While the above examples assume that images contain pixel values of very low and very high intensity, this is often not the case in reality. Due to surface, recording and sensor conditions, data sets (or bands) often contain only a section of the obtainable gray values. Each RGB color of your screen has a color depth of 8-bit (equivalent to 256 graylevels). The transfer of pixel values to a monitor occurs initially 1:1. In this setting, the images are often displayed in low-contrast.
We can change this by adjusting the visualization based on the values present in the image. We can find out which range of values are present in an image by looking at the image histogram. It illustrates the frequency distribution of values present in a single band.

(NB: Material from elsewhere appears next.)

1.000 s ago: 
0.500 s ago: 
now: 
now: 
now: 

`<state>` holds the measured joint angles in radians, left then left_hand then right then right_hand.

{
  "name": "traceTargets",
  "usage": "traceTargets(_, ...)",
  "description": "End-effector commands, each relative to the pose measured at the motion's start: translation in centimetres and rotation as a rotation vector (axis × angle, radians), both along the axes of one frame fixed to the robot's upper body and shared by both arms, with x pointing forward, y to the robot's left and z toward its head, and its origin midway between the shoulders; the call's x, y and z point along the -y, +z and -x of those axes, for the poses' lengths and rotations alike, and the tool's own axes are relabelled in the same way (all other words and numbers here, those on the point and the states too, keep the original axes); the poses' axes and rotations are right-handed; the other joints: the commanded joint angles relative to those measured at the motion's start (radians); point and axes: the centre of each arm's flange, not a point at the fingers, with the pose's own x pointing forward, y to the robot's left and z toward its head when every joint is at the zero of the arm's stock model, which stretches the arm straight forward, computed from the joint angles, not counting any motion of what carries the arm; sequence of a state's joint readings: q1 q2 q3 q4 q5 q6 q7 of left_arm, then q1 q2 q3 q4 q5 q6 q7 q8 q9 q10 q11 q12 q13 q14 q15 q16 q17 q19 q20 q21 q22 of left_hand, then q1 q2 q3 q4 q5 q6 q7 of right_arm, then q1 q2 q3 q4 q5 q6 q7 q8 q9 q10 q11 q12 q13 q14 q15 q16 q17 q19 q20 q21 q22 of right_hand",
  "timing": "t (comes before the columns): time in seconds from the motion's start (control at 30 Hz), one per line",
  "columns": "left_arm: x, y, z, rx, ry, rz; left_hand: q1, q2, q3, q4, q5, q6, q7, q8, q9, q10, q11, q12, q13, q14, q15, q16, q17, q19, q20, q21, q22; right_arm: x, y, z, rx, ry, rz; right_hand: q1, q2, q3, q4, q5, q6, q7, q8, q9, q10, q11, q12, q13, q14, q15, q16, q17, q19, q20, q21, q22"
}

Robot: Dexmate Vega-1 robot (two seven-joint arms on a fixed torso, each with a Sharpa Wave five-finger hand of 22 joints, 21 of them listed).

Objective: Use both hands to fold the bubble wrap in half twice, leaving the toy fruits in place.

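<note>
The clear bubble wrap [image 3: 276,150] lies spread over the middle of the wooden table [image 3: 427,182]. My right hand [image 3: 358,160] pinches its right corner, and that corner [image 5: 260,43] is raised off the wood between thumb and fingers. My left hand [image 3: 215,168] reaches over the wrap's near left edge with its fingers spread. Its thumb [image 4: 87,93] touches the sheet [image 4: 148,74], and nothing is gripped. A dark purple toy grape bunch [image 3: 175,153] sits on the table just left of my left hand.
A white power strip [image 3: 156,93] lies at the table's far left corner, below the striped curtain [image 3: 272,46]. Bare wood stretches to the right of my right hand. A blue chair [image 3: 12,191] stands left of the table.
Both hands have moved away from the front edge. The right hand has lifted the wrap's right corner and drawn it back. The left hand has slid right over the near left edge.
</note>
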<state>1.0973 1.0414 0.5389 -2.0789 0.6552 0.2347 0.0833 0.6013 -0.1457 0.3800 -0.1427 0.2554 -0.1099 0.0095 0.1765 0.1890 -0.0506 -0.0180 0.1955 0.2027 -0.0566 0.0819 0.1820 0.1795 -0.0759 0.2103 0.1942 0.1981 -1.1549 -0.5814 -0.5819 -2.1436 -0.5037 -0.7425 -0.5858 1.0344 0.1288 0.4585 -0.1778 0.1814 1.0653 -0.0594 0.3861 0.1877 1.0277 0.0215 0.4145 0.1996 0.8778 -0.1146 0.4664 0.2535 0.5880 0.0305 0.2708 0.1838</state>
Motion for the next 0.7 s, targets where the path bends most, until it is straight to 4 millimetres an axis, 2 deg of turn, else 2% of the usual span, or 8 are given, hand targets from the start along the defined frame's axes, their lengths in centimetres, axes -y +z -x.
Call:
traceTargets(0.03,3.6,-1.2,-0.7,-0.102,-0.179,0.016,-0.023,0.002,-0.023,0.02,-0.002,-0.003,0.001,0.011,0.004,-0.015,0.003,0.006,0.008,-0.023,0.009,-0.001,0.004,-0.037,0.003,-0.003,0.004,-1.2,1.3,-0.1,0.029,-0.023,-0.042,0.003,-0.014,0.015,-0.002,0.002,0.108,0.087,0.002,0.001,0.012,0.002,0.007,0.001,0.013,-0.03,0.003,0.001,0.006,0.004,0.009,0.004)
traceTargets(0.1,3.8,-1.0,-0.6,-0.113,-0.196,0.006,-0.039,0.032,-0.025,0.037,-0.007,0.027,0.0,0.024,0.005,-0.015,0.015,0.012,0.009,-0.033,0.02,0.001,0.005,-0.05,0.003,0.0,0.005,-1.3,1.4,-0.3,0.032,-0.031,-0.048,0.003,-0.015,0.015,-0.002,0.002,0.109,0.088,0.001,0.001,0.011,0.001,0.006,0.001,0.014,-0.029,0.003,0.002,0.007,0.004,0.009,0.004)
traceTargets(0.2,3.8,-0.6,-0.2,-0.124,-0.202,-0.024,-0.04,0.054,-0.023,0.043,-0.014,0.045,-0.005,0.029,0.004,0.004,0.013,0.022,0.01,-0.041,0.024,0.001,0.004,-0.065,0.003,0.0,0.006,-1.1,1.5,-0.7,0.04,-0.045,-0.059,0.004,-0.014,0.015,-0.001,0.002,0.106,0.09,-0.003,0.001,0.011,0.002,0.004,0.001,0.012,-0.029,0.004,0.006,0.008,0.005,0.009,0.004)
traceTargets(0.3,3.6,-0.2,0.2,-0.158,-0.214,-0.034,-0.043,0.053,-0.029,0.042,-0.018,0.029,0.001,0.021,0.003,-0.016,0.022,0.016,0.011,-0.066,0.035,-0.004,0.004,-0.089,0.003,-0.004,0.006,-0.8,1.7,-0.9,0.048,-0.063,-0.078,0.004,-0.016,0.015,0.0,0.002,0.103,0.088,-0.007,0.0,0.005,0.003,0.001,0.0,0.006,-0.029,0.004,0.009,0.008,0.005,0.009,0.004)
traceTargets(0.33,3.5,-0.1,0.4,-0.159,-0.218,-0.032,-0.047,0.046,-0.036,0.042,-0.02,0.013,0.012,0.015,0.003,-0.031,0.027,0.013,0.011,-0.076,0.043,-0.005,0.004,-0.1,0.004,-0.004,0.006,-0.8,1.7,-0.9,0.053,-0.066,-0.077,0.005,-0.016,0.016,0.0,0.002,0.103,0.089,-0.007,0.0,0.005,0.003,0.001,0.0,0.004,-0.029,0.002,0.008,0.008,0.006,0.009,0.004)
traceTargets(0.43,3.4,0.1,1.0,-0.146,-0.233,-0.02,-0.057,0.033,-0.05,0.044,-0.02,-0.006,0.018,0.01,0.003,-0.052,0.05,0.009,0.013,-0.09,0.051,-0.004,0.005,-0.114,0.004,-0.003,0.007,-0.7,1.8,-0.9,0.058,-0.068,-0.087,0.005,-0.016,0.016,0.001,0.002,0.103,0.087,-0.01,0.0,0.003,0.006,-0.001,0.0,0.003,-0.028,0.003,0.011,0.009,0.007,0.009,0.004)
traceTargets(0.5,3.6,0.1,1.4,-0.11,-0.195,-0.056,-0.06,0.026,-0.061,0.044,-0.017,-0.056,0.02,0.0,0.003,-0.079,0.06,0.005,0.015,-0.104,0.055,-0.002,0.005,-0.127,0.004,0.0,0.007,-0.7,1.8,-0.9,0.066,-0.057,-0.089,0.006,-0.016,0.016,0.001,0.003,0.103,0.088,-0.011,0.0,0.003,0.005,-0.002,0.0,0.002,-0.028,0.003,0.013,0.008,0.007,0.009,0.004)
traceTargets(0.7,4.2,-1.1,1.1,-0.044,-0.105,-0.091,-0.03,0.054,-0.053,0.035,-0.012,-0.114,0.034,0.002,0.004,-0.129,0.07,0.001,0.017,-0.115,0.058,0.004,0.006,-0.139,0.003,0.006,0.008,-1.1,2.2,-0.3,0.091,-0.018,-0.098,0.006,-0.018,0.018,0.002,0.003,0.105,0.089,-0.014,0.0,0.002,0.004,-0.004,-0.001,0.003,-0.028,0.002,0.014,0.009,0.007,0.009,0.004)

We can see that our image mostly contains values at the lower end. The majority of pixels however has values below 20% reflectance, and we can see a peak of very low values of at ~3% reflectance. If we now choose to visualize the image without accounting for the image-specific distribution, we will see a dark image with poor contrast. Instead, we would like to utilize the full gray value range optimally.

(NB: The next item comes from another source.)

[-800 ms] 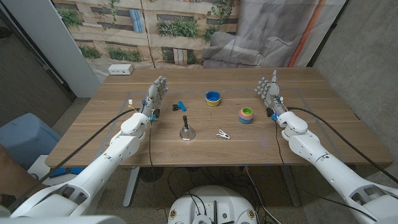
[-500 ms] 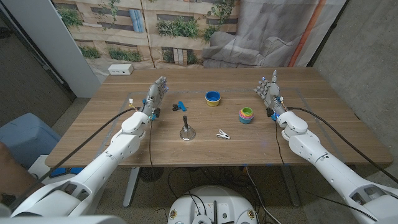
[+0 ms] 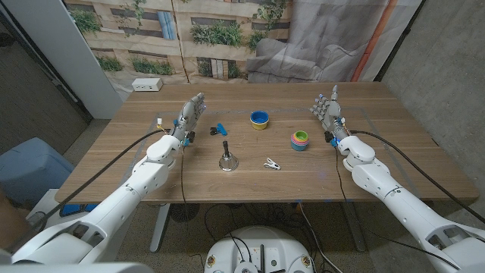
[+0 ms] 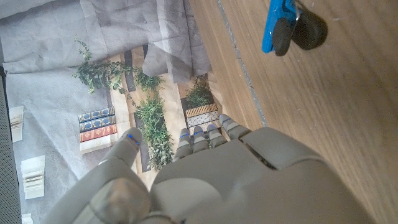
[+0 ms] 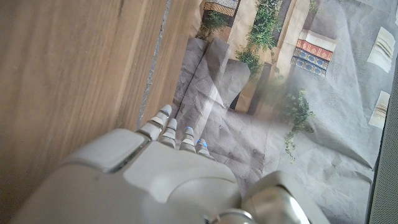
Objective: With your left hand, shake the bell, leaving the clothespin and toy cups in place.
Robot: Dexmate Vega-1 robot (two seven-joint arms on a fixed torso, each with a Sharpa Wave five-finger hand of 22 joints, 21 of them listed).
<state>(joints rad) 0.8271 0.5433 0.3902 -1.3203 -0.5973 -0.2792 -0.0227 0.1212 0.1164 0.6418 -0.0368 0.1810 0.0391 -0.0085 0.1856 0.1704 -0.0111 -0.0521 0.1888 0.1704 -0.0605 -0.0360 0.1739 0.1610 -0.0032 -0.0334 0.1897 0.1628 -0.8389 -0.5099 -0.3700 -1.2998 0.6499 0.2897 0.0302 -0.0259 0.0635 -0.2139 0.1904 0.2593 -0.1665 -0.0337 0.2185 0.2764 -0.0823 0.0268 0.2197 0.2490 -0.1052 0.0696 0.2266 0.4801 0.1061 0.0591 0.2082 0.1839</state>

Contrast enhancement describes a function of representation that is used to transfer pixel values in gray values. Often, linear contrast enhancement is used where the increase in gray value per increase in pixel value remains the same for the most relevant value ranges. We can achieve this by modifying the linear strech applied to the image, e.g. linear contrast stretch adjusted to the specific image statistics. We may calculate for example minimum and maximum value and apply a linear stretch between those values. As the extreme values (min & max) are very much influenced by outliers, we may prefer using specific percentiles (e.g. 2% and 98%), or stretch linearly between +/- two standard deviations from the mean. This helps to maximize the contrast within the most frequently occurring image values.

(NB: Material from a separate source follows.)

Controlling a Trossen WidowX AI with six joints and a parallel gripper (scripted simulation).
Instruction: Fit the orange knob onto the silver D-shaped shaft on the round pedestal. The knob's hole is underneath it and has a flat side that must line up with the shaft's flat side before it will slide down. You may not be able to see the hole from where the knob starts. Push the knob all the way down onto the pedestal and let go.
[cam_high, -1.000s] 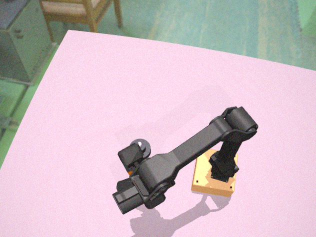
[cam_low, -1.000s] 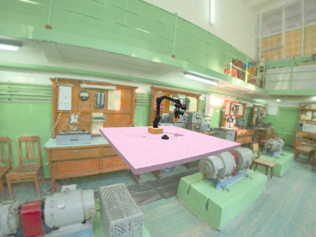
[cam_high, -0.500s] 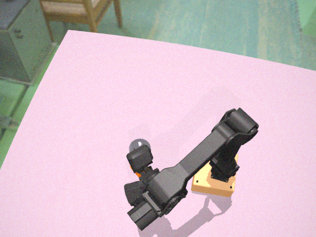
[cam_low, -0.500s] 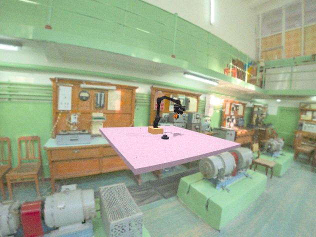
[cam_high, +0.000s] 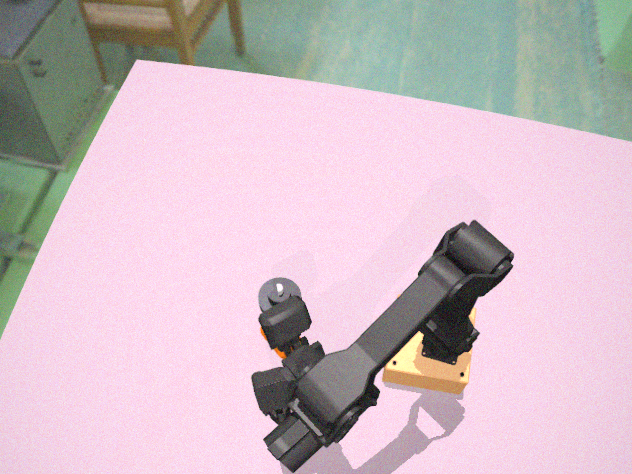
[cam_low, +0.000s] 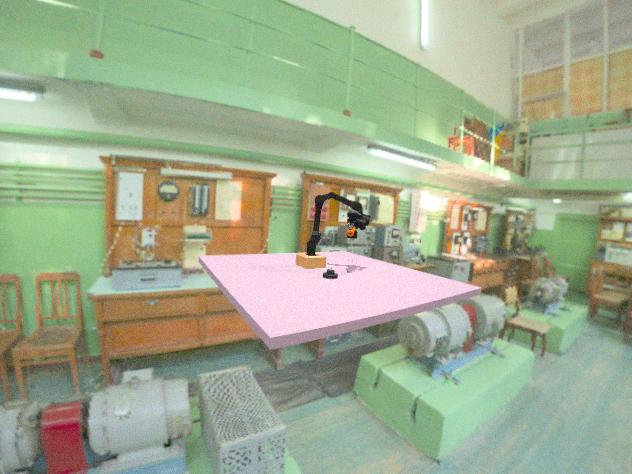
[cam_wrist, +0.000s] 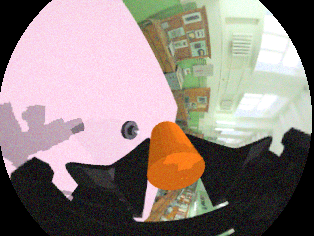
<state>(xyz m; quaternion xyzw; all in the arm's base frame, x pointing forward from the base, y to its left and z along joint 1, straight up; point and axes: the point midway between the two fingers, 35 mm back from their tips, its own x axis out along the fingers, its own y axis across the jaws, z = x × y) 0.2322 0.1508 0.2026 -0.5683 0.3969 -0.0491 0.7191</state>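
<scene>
Order: left to right, top view.

Pedestal (cam_high: 265, 294) (cam_low: 330, 275) (cam_wrist: 126, 131): round, dark grey, stepped disc on the counter (cam_high: 178, 178) (cam_low: 306, 306) (cam_wrist: 75, 60), below the jaws and off to one side. Shaft (cam_high: 279, 289) (cam_wrist: 135, 130) stands bare at its centre, bright and metallic; its flat cannot be made out. Counter pale pink, matt, finely speckled.

Knob (cam_high: 280, 352) (cam_low: 351, 232) (cam_wrist: 175, 170): between the jaws, well above the counter and apart from the shaft. Smooth orange, tapered, rounded at the narrow end; a lighter patch on the broad end. Hole not seen. Jaws closed on the knob, held partly open by its width, about mid-range.

Arm (cam_high: 398, 326) (cam_low: 316, 224): black, angular links with rounded joint housings, beyond the jaws. Base block (cam_high: 428, 379) (cam_low: 310, 261) at far right: square-edged, tan.

Progress: knob gripped and raised. Left, in my judgement: bring it over the shaft, set it upright, match the flats, lower, push fully down, release. Estimate under halfway; alignment likely the hard part, with the hole unseen.
</scene>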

In other words - we modify the range of values for which we distribute the available graylevels. Here we apply a linear stretch starting at the 2% percentile and ending at the 98% percentile. Compare the image contrast with the graph above.
There are many more ways of applying contrast enhancement to an image and the goal of todays exercise is getting to know some of the fundamental techniques. Keep in mind that all these techniques are only used to visualize images on screen. By applying them, only the screen display changes, the actual data stays the same.
Download the session materials from our shared repository.
For displaying different colors QGIS offers the RGB and HSV color model. Enter the color values of the following table in the RGB color model and note/describe the resulting color.
The objective of this assignment is to get familiar with different RGB visualization of optical remote sensing images and to learn how different land cover types are represented in true- and false-color RGB-composites.
Document your answers to the questions above with bullet points and the help of your screenshots in PowerPoint, Word or another software package. Please use the following layout suggestion:
Upload your documentation as a PDF file on Moodle.
General submission notes: Submission deadline for the weekly assignment is always the following Monday at 10am. Please use the naming convention indicating session number and family name of all students in the respective team, e.g. ‘s01_surname1_surname2_surname3_surname4.pdf’. Each team member has to upload the assignment individually. Provide single file submissions, in case you have to submit multiple files, create a *.zip archive.